Collection entries
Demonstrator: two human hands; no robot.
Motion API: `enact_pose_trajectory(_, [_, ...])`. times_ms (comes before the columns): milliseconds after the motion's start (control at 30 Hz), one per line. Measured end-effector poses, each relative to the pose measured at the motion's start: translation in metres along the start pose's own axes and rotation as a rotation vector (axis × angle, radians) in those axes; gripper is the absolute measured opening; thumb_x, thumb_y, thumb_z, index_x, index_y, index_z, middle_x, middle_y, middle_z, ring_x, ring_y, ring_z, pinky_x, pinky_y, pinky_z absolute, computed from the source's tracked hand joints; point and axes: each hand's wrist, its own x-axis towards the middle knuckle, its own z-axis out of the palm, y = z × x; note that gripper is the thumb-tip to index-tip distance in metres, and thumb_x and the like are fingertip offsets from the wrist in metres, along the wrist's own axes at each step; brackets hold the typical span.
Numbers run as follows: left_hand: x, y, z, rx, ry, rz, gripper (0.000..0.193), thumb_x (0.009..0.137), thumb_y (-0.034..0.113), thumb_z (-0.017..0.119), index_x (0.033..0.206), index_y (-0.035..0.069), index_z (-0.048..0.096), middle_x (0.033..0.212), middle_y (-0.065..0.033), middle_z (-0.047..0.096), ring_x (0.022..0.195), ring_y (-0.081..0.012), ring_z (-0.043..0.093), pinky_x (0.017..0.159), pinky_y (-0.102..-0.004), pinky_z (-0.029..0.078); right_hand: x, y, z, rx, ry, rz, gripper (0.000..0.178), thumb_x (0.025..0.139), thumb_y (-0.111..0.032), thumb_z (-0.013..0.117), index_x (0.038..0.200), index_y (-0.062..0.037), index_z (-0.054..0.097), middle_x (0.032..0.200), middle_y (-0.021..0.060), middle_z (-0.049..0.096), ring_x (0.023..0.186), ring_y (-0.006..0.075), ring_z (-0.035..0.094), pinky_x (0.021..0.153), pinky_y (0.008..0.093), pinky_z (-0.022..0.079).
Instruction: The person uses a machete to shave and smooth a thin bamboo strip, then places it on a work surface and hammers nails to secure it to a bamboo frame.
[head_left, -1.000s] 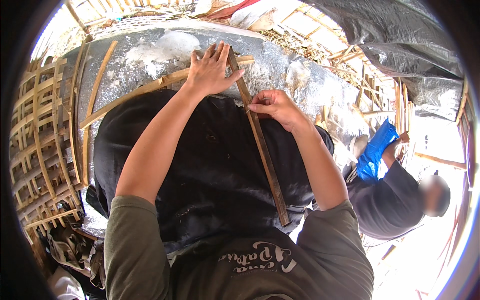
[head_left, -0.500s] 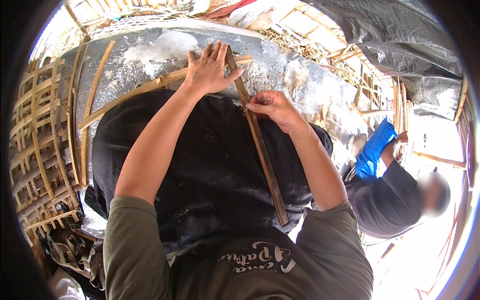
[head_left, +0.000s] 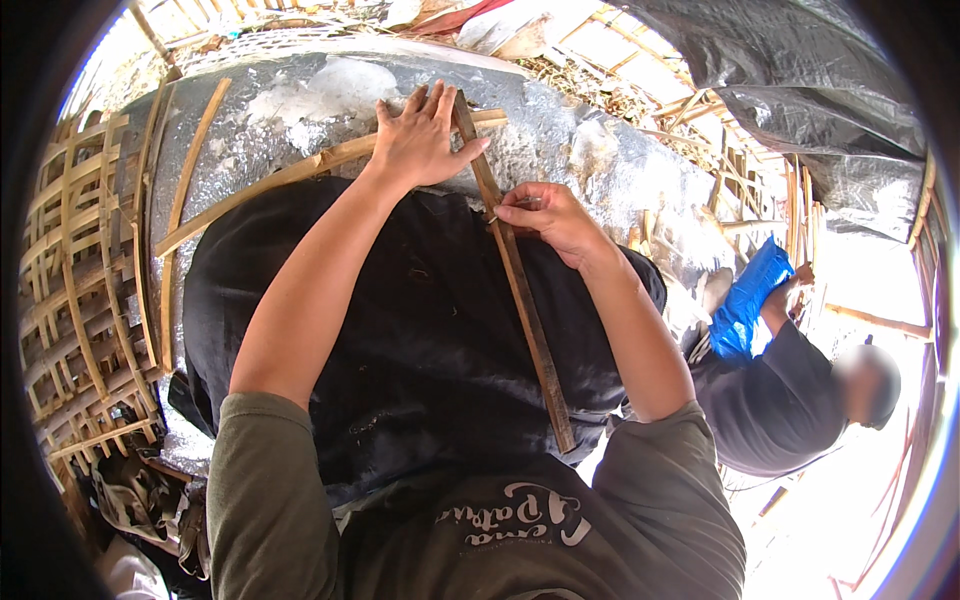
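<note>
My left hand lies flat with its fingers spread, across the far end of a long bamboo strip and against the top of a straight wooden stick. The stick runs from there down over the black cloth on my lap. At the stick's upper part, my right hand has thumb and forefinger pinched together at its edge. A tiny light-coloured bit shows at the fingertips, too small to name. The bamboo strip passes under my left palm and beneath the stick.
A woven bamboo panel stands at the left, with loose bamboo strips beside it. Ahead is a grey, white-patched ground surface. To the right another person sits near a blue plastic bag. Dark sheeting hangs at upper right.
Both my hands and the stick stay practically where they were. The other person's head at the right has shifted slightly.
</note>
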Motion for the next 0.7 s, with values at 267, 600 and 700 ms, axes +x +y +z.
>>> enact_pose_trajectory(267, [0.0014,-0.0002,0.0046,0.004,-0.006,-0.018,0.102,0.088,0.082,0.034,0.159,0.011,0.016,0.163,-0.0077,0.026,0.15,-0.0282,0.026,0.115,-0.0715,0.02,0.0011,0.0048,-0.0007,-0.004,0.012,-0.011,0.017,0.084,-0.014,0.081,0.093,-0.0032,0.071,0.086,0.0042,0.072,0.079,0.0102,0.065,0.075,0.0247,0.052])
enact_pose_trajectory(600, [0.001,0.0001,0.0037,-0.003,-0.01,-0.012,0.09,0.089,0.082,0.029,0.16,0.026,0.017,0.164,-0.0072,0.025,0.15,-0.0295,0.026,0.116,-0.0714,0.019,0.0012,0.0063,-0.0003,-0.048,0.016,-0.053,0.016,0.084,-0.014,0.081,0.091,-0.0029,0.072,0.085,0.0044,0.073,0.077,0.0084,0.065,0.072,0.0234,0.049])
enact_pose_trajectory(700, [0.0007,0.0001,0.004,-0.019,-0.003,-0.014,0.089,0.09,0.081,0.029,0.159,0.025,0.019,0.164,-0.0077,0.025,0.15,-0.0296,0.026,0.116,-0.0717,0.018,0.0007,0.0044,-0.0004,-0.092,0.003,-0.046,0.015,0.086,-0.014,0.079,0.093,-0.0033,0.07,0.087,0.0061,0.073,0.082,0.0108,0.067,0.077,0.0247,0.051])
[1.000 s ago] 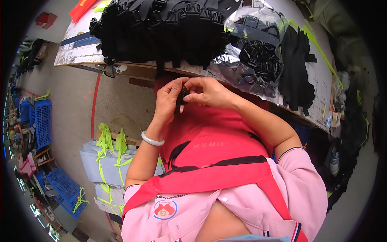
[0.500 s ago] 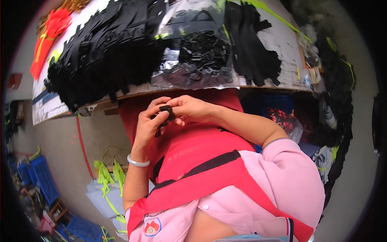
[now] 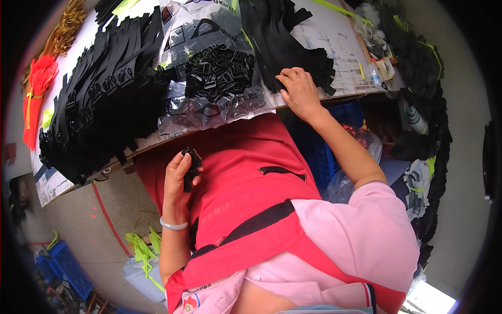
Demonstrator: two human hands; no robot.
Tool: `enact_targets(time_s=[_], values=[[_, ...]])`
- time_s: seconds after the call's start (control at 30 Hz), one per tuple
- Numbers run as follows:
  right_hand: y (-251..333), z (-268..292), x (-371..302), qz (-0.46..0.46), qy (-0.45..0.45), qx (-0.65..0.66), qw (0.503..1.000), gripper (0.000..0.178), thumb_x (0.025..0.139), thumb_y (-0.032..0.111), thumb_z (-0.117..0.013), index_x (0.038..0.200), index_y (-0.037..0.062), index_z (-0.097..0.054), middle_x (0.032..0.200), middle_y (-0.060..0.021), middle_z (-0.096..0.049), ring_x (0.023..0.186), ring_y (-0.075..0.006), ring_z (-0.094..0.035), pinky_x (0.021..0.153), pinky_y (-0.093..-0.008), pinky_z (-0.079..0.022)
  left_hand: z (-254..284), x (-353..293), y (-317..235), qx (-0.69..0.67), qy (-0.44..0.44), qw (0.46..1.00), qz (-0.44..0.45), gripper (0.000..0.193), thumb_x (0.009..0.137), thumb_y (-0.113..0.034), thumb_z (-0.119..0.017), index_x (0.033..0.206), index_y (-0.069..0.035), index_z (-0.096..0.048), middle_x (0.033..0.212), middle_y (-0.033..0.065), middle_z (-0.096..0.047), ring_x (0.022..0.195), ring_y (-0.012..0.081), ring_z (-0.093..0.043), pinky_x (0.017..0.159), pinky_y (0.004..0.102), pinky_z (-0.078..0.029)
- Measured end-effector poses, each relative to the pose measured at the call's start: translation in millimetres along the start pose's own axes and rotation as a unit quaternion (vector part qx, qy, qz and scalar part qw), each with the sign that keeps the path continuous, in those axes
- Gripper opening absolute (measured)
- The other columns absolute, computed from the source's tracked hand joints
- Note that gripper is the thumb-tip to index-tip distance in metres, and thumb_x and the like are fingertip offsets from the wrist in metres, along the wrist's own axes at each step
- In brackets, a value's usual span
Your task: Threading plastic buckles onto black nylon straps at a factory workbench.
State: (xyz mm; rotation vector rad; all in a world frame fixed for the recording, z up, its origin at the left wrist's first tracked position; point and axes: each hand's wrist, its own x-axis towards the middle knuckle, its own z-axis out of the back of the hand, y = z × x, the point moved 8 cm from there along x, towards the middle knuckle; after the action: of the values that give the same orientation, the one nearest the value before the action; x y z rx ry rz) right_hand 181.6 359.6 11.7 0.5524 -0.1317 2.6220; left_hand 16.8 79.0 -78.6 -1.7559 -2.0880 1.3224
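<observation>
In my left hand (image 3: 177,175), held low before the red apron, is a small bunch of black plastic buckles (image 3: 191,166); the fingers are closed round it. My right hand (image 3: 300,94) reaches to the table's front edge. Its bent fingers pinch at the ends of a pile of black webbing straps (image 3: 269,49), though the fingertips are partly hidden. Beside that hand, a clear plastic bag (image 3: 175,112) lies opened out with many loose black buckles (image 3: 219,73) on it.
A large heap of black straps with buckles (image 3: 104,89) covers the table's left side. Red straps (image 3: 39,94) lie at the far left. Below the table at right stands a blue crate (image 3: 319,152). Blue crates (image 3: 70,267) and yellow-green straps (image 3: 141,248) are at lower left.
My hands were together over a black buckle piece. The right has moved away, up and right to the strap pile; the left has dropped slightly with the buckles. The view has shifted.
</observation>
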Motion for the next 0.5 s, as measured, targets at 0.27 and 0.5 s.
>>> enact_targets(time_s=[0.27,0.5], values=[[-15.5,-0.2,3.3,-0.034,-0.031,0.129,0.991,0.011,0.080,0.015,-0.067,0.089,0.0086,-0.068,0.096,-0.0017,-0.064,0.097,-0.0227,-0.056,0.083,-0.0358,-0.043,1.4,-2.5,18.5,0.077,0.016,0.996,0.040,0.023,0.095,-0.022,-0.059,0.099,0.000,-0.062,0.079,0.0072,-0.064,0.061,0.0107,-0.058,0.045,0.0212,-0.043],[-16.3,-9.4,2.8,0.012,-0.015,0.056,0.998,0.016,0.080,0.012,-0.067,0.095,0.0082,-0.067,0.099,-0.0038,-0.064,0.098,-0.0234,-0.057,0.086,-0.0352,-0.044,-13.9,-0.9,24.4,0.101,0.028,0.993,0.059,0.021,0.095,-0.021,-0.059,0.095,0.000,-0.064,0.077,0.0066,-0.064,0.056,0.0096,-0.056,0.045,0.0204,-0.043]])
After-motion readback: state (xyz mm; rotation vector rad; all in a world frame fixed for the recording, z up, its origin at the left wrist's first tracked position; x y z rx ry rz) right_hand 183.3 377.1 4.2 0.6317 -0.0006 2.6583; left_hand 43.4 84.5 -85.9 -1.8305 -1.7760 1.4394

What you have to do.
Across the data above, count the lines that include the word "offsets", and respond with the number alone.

Solution to this problem.
2